Gra jest dobra, ale zajebiście przereklamowana. Nie nazwał bym jej trudną, ponieważ poziomem trudności niewiele odbiega od poziomu Normal gier z lat 90tych, gdzie powtarzanie walki z bossem lub poziomu kilka razy było normalką. Pierwsza połowa może sprawić kilka trudności jak np. Capra Demon, albo pułapka w formie szkieletów w Firelink Shrine, ale im dalej grałem tym walki wydawały mi się prostsze. Bed of Chaos, uważany za najbardziej trudnego i niesprawiedliwego wręcz bossa, zajął mi dwie próby (ponieważ za pierwszym razem nie zauważyłem dziury w podłodze). Podobnie Four Kings, których zatłukłem używając Quelaag's Furysword oburącz, a pierwszy raz padłem, bo mi telefon zadzwonił. Nito był żartem, Gwyn'a zakontrowałem na śmierć. Kalameet z AoA był w miarę wymagający, ale jedynie dlatego, że przez 20 minut starałem się odciąć mu ogon.
Najlepsza walka? Bolek i Lolek byli na pewno ciekawi. Z dodatku Artorias i Manus. Nie rozumiem za to podniety Sif'em.

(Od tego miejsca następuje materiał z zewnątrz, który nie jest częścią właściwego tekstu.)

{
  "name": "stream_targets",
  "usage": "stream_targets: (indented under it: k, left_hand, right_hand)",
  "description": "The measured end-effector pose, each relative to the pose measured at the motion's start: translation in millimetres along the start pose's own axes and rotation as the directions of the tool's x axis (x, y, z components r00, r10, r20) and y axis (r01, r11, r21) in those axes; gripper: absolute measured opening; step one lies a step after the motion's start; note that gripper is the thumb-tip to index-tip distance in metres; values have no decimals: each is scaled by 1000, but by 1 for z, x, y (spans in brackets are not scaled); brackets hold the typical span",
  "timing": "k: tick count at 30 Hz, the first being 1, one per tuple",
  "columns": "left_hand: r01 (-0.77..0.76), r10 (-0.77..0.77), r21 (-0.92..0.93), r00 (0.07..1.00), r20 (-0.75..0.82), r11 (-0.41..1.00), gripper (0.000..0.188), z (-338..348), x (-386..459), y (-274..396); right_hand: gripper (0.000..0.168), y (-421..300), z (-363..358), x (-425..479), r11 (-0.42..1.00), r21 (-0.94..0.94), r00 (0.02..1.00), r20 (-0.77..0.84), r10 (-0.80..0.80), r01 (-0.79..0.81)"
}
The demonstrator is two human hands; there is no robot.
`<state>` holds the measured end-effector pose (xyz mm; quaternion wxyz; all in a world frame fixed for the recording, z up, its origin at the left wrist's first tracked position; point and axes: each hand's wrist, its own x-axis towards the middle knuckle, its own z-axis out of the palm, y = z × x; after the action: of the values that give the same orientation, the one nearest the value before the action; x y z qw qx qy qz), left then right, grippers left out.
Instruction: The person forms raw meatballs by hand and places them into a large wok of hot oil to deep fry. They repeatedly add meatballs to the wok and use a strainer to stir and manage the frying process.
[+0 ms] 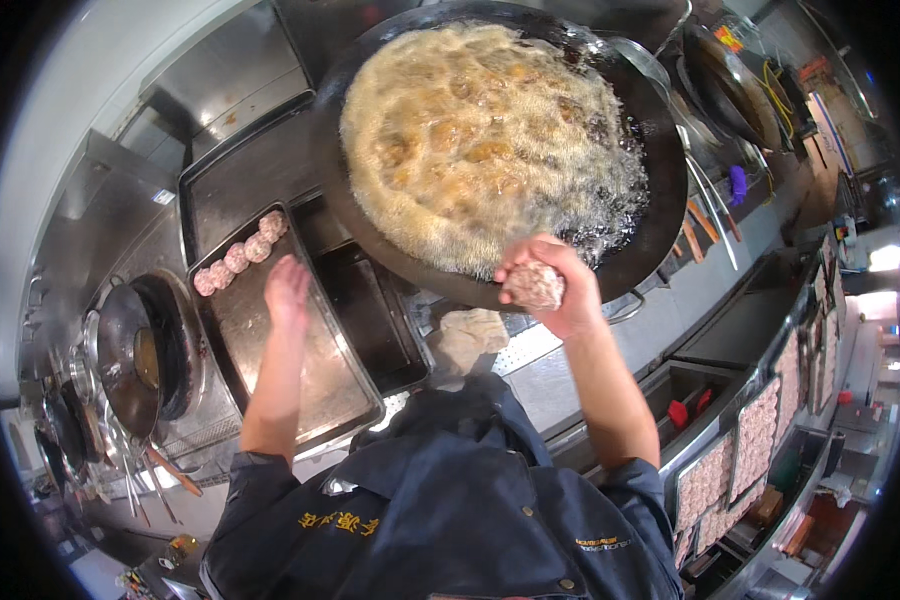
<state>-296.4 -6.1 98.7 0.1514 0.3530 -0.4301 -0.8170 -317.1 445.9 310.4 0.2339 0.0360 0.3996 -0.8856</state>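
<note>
My right hand (pixel 576 289) holds a raw ground-meat ball (pixel 534 286) at the near rim of a large black wok (pixel 656 232). Foaming hot oil (pixel 450 90) fills most of the wok, and browned pieces show through the bubbles. Over a metal baking tray (pixel 311 360), my left hand (pixel 287 289) is held out with nothing in it, slightly blurred. A short row of raw meatballs (pixel 236 257) lies along that tray's far left end, close to my left fingertips.
Dark trays (pixel 364 307) lie between the baking tray and the wok. A crumpled cloth (pixel 471 337) sits at the counter's front edge. A smaller wok (pixel 129 360) stands at left. Wooden-handled tools (pixel 694 236) lie right of the big wok; trays of raw meatballs (pixel 754 442) stand farther right.
</note>
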Motion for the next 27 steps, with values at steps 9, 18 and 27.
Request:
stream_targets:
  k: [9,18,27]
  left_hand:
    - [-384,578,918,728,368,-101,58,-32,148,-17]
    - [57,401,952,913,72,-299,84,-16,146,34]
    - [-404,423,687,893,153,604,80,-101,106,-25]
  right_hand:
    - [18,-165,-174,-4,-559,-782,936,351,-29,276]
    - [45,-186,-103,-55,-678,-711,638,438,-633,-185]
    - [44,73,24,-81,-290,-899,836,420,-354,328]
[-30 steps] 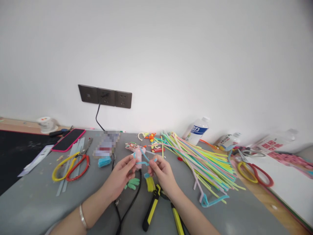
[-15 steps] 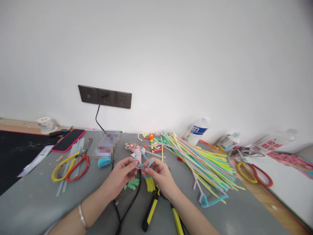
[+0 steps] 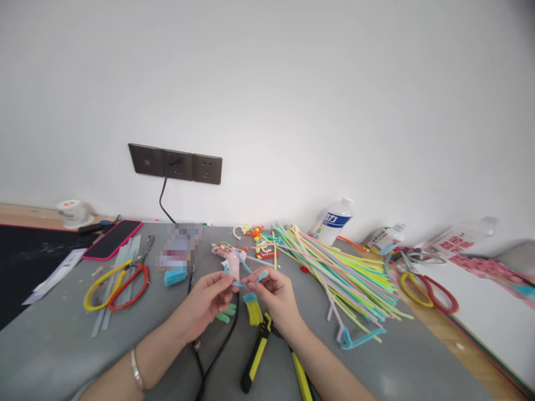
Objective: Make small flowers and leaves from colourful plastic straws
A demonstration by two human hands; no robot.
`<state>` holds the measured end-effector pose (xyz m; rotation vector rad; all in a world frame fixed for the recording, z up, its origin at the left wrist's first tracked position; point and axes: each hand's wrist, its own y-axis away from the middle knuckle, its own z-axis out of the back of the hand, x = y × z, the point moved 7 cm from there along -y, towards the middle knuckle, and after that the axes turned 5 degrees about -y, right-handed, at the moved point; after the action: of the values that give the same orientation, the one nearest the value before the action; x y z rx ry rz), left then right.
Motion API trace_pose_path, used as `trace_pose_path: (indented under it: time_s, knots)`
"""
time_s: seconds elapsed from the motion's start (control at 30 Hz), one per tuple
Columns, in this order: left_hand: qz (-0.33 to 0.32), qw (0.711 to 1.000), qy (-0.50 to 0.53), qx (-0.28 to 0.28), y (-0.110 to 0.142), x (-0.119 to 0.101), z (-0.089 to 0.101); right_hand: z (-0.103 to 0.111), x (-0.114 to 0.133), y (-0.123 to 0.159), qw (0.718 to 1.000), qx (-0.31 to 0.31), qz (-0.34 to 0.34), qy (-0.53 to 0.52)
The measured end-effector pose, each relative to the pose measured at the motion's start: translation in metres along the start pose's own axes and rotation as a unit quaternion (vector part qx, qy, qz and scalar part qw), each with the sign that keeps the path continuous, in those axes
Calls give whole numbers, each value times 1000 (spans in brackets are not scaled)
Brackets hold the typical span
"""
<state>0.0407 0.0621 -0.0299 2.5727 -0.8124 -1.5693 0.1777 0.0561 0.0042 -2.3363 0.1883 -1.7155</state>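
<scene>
A bent blue pipe cleaner (image 3: 238,283) spans the gap between my hands above the middle of the table. My left hand (image 3: 211,298) pinches its left part with closed fingers. On the other side, my right hand (image 3: 271,291) is closed on its right part, and one end sticks up past the fingertips. Just behind lies a pink glue gun (image 3: 233,266) with a black cord. Below the hands are a folded yellow pipe cleaner bundle (image 3: 253,313), a green bundle (image 3: 225,315) partly hidden by my left hand, and yellow-and-black pliers (image 3: 256,356) partly under my right forearm.
Many pastel pipe cleaners (image 3: 343,273) spread across the right. Red-and-yellow scissors lie left (image 3: 125,284) and right (image 3: 430,292). A phone (image 3: 112,239), glue sticks (image 3: 119,295) and a blue bundle (image 3: 175,277) are on the left. A white bottle (image 3: 334,221) stands by the wall.
My hands bring the blue pipe cleaner slightly lower and closer together, and its right end has turned in my right fingers. The whole view shifts slightly left.
</scene>
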Motion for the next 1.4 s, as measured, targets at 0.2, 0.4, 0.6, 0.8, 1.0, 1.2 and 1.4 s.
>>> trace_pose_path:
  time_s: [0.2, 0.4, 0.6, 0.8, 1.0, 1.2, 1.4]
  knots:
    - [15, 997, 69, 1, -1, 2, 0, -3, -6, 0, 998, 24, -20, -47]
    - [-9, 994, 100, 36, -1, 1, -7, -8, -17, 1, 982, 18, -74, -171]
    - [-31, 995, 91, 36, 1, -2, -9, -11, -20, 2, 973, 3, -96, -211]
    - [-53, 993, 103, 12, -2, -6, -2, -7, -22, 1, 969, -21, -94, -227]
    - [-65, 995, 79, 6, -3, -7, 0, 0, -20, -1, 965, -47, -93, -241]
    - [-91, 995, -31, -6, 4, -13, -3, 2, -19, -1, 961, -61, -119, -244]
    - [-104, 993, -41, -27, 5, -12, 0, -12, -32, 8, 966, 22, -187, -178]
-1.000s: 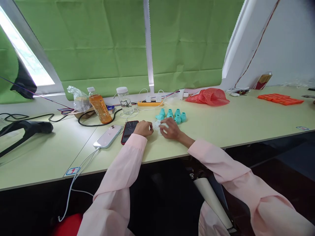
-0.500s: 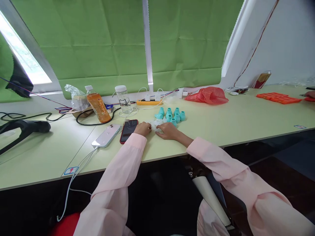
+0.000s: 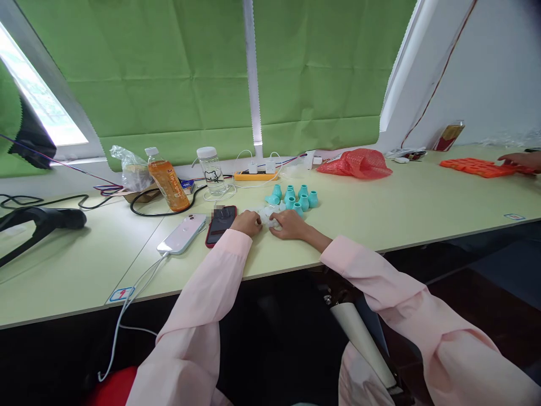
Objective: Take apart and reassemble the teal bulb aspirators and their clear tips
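Observation:
My left hand [image 3: 248, 222] rests on the table with its fingers curled at the left edge of a small cluster of translucent white pieces [image 3: 266, 213]. Whatever its fingertips hold, if anything, is hidden. From the other side, my right hand [image 3: 292, 224] has thumb and fingers closed around a translucent white piece [image 3: 274, 223]. Just behind stand several turquoise vase-shaped pieces [image 3: 304, 201] with open tops. One turquoise piece [image 3: 273, 199] lies on its side at their left.
A red-cased phone [image 3: 221, 225] and a white phone [image 3: 182, 233] on a cable lie left. Behind them stand an orange drink bottle [image 3: 169, 183] and a clear bottle [image 3: 213, 175]. A red mesh bag [image 3: 355, 164] lies back right. Another person's hand [image 3: 519, 160] touches orange pieces [image 3: 477, 167].
My two hands have shifted very slightly at the white pieces. At the far right, the other person's hand has moved left onto the orange pieces.

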`<state>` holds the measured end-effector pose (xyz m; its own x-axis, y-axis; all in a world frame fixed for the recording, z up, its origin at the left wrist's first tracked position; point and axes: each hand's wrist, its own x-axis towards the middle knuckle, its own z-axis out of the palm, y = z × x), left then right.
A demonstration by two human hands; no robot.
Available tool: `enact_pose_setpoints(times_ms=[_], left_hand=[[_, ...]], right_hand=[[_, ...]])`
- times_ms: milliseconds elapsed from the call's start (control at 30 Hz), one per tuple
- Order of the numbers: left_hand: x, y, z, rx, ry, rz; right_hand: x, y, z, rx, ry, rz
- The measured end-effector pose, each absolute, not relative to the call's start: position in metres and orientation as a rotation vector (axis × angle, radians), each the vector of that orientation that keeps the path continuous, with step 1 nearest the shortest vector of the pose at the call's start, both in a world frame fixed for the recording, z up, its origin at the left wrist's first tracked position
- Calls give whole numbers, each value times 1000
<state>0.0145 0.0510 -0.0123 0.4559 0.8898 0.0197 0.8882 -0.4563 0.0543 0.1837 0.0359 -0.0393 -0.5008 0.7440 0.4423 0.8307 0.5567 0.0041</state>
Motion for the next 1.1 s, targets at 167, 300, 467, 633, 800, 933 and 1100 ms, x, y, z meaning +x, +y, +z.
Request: enact_pose_setpoints(times_ms=[167,300,467,633,800,933,1100], left_hand=[[14,52,-12,2638,1564,177],[14,53,-12,2642,1469,337],[16,53,-12,2614,1340,575],[18,53,-9,2528,1247,771],[18,53,-7,2398,1194,946],[17,53,-8,2289,1156,1037],[17,54,-9,2160,1097,1089]], right_hand=[[184,36,-39,-1278,-2363,-278],[184,36,-41,-1243,-2330,-263],[184,40,-43,-1164,-2268,-236],[184,42,-46,-1110,-2163,-165],[185,42,-47,-1061,-2054,-55],[184,42,-46,-1025,-1979,52],[184,45,-45,-979,-1879,192]])
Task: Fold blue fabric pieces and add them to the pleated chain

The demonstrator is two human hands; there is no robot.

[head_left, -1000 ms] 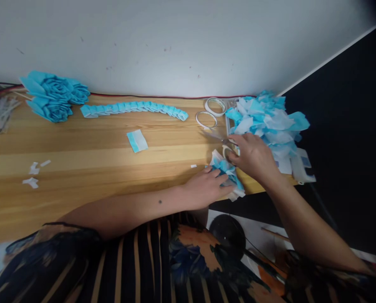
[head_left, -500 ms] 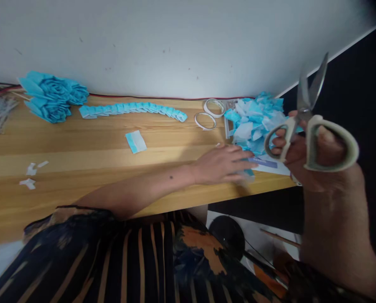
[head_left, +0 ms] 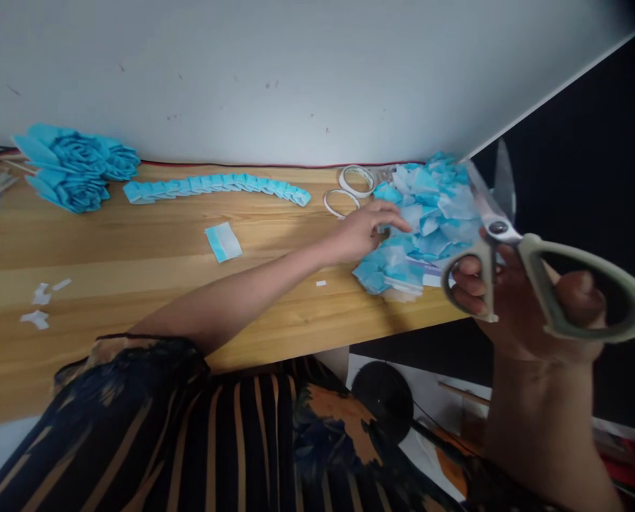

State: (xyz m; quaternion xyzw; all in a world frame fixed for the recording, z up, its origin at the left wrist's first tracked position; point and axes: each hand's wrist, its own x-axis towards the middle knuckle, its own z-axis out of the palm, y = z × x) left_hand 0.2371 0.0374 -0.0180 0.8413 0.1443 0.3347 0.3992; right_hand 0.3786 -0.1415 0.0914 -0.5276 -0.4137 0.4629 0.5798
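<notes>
My right hand [head_left: 541,306] holds a pair of scissors [head_left: 498,227] by their cream handles, thumb in the large loop and fingers in the small one. The steel blades point up, parted, above the table's right end. My left hand [head_left: 363,231] reaches to the left side of a heap of blue and white crepe-like pieces [head_left: 439,206]. Its fingers are bent and apart, and I see nothing held in them. Below it, a few loose blue and white pieces [head_left: 392,267] lie by the table's front edge. A small white scrap [head_left: 321,283] rests under my left forearm.
Two rolls of tape [head_left: 357,182] lie beside the heap. Along the wall stretches a pleated blue strip [head_left: 215,186], with blue paper-like roses [head_left: 82,163] to its left. A blue-and-white square [head_left: 223,242] and white scraps [head_left: 40,295] are on the wooden table [head_left: 136,284].
My left hand has moved from the loose pieces near the front edge up and left to the heap's side. The scissors have come lower, their blades tilting left.
</notes>
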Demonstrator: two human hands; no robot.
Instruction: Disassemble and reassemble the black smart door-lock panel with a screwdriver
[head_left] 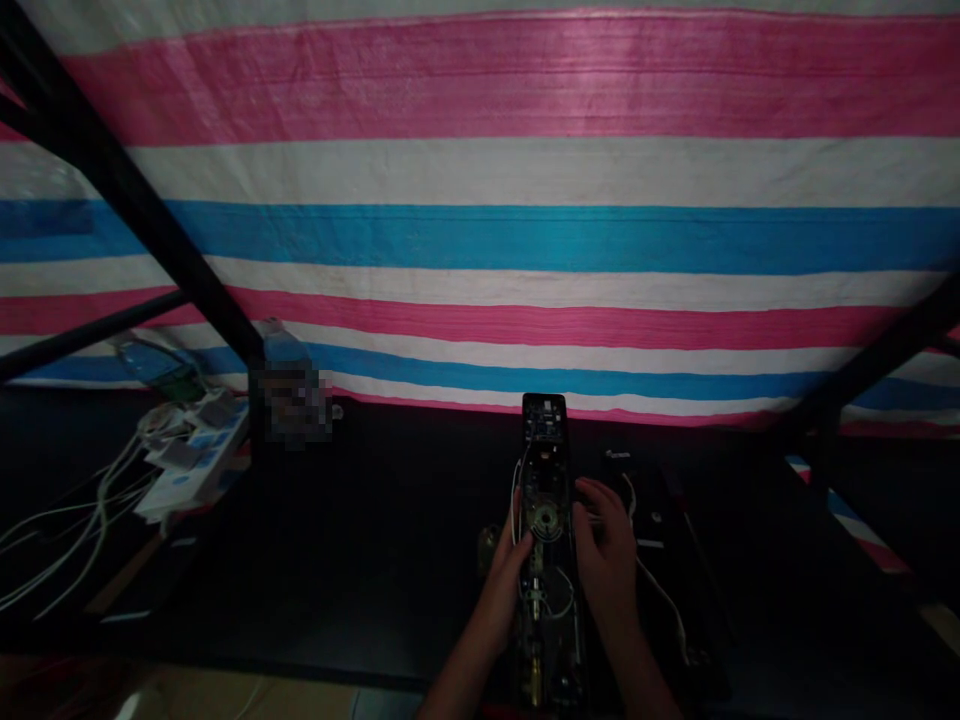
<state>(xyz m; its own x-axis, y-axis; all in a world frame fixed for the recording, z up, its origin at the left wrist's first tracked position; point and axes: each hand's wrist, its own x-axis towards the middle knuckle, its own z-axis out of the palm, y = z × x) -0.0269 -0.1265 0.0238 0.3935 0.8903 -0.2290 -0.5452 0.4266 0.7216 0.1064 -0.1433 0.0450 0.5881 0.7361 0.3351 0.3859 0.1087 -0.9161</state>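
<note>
One long, opened device (545,520) sits over the dark table (360,560), left hand (506,565) clamped on its edge; right hand (609,540) curls alongside, grip impossible to tell. Looks like inside work, calling for steady support, wires (515,505) unsnagged.

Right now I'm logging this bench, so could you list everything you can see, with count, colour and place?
Opened device: 1, black, between the hands
Table: 1, black, under the device
Striped sheet: 1, pink, white and blue, behind
Frame bars: several, black, both sides
Boxy item: 1, white and blue, left
Left cables: several, white, far left
Clear item: 1, partly pixelated, by the left bar
Right cable: at least 1, white, beside the right hand
Small pieces: at least 2, pale, right
Left hand: 1, bare, device's left edge
Right hand: 1, bare, device's right side
Dark areas may hide more.
</note>
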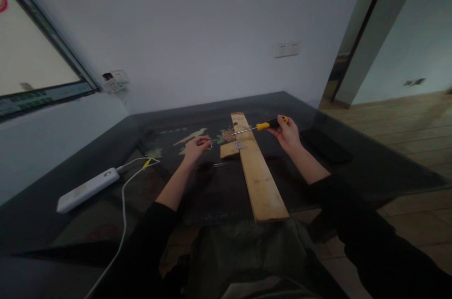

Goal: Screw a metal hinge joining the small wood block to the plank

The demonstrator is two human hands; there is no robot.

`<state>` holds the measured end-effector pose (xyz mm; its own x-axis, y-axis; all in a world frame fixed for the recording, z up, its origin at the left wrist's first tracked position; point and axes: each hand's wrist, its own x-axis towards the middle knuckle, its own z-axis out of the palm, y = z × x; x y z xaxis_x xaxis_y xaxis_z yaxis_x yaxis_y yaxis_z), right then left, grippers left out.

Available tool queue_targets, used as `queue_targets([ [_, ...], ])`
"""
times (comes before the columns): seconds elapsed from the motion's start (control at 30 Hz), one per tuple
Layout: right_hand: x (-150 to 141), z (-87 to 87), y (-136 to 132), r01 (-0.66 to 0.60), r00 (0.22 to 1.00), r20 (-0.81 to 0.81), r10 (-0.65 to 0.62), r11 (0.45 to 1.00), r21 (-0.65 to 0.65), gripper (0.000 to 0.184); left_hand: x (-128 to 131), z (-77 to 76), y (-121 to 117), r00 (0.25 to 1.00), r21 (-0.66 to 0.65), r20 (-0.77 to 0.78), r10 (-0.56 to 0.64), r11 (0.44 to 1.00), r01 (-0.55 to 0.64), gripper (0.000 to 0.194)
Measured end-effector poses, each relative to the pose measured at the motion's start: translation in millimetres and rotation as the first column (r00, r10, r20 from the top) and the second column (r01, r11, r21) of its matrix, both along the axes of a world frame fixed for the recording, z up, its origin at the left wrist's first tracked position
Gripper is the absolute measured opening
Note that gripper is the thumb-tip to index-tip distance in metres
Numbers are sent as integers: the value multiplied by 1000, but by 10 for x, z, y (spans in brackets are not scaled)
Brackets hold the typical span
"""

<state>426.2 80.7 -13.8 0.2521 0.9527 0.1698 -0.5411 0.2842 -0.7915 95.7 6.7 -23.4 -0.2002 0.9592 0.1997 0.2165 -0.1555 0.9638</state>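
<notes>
My right hand (pixel 287 135) grips a screwdriver (pixel 263 126) with a yellow and black handle. Its thin metal shaft points left, over a long wooden board (pixel 259 172). A small metal hinge (pixel 238 145) lies where a short wooden piece (pixel 229 150) meets the board's left edge. To the left of that piece, my left hand (pixel 197 147) is closed in a pinch. A tiny pale, shiny object (pixel 211 145), too small to name, shows at its fingertips. The board's near end reaches the table's front edge.
The dark glossy table (pixel 208 195) bears a printed flower and bird pattern. A white power bank (pixel 88 189) with a white cable (pixel 123 205) lies at the left. On the right is a flat black object (pixel 326 146). A wall (pixel 212 30) stands behind the table.
</notes>
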Motion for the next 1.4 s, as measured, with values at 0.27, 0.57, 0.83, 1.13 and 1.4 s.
queue_targets([
  [0.27,37,-14,50,12,1000,-14,-12,1000,3,35,773,-113,156,999,123,37,4,992,-8,16],
  [0.57,29,-19,39,7,1000,16,-8,1000,30,39,843,-214,96,988,247,-127,-83,962,112,11],
  [0.83,30,-23,55,18,1000,15,-19,999,43,38,873,-243,98,980,241,-182,-82,962,126,8],
  [1.13,33,39,27,38,998,38,-44,990,138,48,861,-256,93,966,249,-247,-80,958,143,7],
  [1.4,-32,340,-216,82,976,170,-136,954,290,52,858,-280,103,968,255,-249,-42,961,107,7],
])
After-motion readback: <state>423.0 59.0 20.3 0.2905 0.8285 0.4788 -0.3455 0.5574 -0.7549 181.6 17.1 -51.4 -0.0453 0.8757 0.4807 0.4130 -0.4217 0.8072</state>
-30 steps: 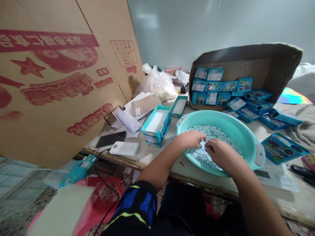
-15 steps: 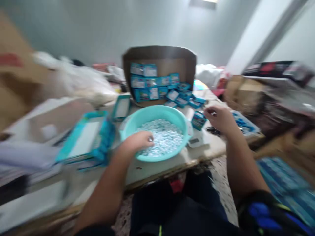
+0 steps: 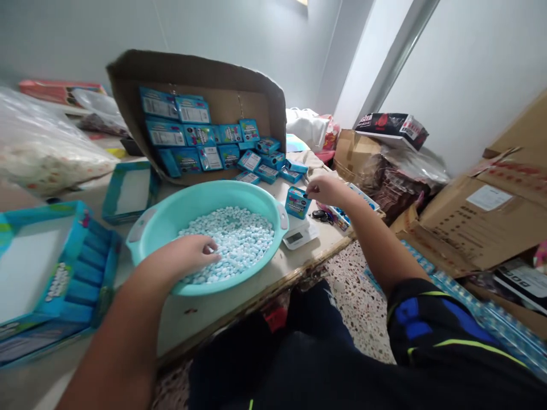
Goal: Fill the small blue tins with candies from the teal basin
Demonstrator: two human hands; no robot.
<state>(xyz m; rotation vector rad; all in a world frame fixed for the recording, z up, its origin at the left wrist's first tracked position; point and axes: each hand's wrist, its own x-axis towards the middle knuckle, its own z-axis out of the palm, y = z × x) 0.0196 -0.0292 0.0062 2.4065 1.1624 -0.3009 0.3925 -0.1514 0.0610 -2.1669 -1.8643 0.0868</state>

Największy problem jednak jaki miałem z grą to niespójna geometria terenu. Nieraz potrafiłem ześliznąć się i spaść z całkowicie poziomego mostku, lewitować w powietrzu na pochyłej skarpie, nie mówiąc już o setkach strzał, które zawisły mi w powietrzu centymetry od ściany.
odkrycia taktyki na przeciwnika
90% przeciwników możesz ubić krążąc w kółko za backstabem (chyba, że biegasz z ciężkiej zbroi). Na resztę wystarczy dobra tarcza (np. taki Silver Knight Shield).